GIVEN INFORMATION >>
★ ★ ★

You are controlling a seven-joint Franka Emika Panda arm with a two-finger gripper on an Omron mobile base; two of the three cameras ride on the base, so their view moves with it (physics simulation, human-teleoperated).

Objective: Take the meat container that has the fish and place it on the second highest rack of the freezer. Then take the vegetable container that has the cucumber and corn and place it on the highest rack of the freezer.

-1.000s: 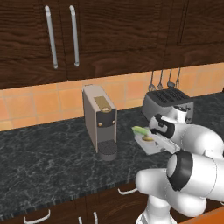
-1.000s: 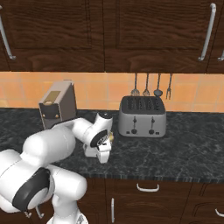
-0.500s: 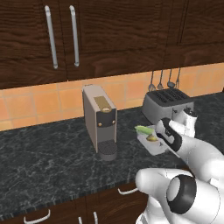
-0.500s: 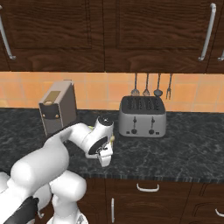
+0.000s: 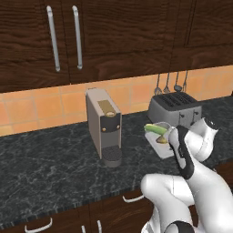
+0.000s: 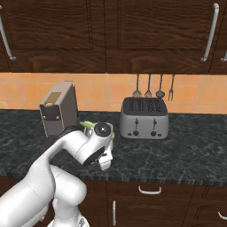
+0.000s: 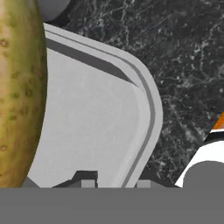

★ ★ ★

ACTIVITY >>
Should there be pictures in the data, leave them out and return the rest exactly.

TASK RESPONSE >>
You are controlling a seven-joint Franka Emika Panda arm with a two-finger gripper on an Omron mobile base; two of the three cameras ride on the base, so their view moves with it (physics simulation, human-teleoperated).

Objective: Take the meat container that has the fish and place it on the second highest rack of the freezer. Then take the vegetable container that has the cucumber and corn and place it on the highest rack of the freezer.

-1.000s: 
-1.000s: 
-0.500s: 
-0.500s: 
+0.000s: 
+0.000s: 
+0.000s: 

The output is complete.